(Provided data)
——
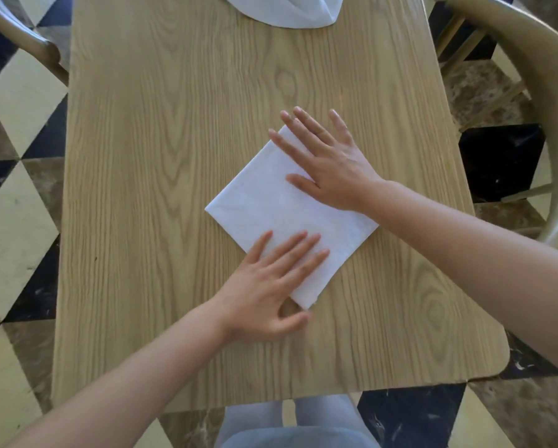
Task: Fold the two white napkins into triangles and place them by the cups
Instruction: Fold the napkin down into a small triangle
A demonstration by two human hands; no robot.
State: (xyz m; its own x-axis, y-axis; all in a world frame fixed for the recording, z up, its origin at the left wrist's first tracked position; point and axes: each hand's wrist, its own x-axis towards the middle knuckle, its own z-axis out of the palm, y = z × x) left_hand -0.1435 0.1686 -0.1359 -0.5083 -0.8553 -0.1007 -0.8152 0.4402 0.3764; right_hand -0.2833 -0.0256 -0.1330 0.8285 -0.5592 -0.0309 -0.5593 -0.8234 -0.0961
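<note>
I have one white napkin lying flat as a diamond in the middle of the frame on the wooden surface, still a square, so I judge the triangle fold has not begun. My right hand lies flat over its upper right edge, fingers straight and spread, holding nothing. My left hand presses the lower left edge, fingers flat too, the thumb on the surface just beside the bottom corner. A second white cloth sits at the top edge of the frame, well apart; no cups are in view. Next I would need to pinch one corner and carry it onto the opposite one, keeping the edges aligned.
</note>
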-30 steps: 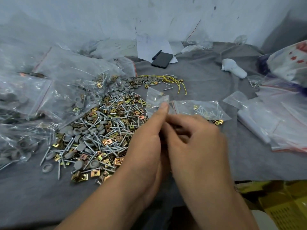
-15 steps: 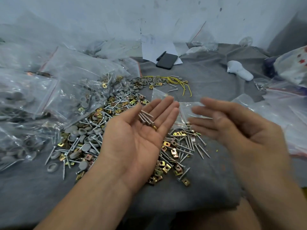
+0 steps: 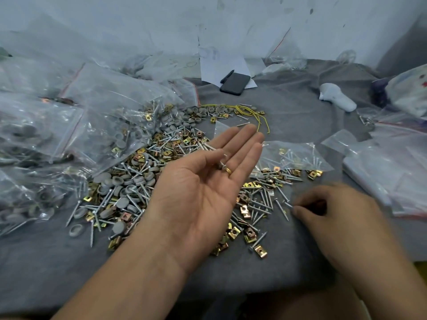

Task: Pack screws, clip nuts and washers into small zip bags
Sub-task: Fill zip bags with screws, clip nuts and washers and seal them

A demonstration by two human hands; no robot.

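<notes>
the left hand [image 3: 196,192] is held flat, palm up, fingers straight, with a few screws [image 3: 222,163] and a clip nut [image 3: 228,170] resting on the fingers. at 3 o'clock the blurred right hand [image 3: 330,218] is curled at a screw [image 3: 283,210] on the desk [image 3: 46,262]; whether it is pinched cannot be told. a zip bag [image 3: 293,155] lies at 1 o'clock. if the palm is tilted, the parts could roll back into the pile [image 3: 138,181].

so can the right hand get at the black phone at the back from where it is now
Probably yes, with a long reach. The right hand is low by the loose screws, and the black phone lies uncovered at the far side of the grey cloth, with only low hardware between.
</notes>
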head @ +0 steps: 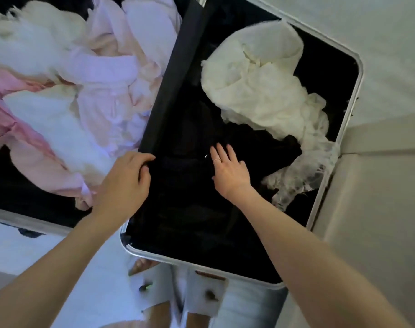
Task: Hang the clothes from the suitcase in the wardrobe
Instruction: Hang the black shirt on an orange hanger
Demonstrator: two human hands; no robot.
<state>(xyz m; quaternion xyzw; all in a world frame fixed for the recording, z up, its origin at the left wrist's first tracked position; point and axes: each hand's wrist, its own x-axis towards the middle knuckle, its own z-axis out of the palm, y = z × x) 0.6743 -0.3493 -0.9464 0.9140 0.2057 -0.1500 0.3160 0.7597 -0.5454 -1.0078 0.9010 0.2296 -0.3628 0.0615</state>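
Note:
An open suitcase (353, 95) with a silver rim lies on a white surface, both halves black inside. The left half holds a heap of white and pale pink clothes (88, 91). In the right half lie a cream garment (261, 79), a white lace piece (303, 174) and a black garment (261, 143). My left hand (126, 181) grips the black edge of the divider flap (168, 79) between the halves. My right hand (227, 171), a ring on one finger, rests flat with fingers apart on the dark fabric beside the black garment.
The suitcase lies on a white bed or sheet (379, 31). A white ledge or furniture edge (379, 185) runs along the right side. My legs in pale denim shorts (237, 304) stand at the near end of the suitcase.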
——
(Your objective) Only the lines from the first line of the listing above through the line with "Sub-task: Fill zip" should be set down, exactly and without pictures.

(Your solution)
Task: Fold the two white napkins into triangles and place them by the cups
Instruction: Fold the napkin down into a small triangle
A demonstration by two human hands; no robot.
State: (xyz m; its own x-axis, y-axis; all in a world frame fixed for the recording, z up, its origin at the left wrist's first tracked position; point and axes: each hand's wrist, its own x-axis towards the middle knuckle, its own z-axis out of the palm, y = z × x) left_hand -0.1435 0.1686 -0.1359 -0.5083 -0.8553 -0.1007 -0.8152 0.4402 0.3764; right_hand -0.2833 -0.0256 -0.1330 0.8285 -0.5592 -0.0309 -0.5593 -0.8234 -0.0961
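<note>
I have one white napkin lying flat as a diamond in the middle of the frame on the wooden surface, still a square, so I judge the triangle fold has not begun. My right hand lies flat over its upper right edge, fingers straight and spread, holding nothing. My left hand presses the lower left edge, fingers flat too, the thumb on the surface just beside the bottom corner. A second white cloth sits at the top edge of the frame, well apart; no cups are in view. Next I would need to pinch one corner and carry it onto the opposite one, keeping the edges aligned.
</note>
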-30 steps: 
-15 steps: 
+0 steps: 

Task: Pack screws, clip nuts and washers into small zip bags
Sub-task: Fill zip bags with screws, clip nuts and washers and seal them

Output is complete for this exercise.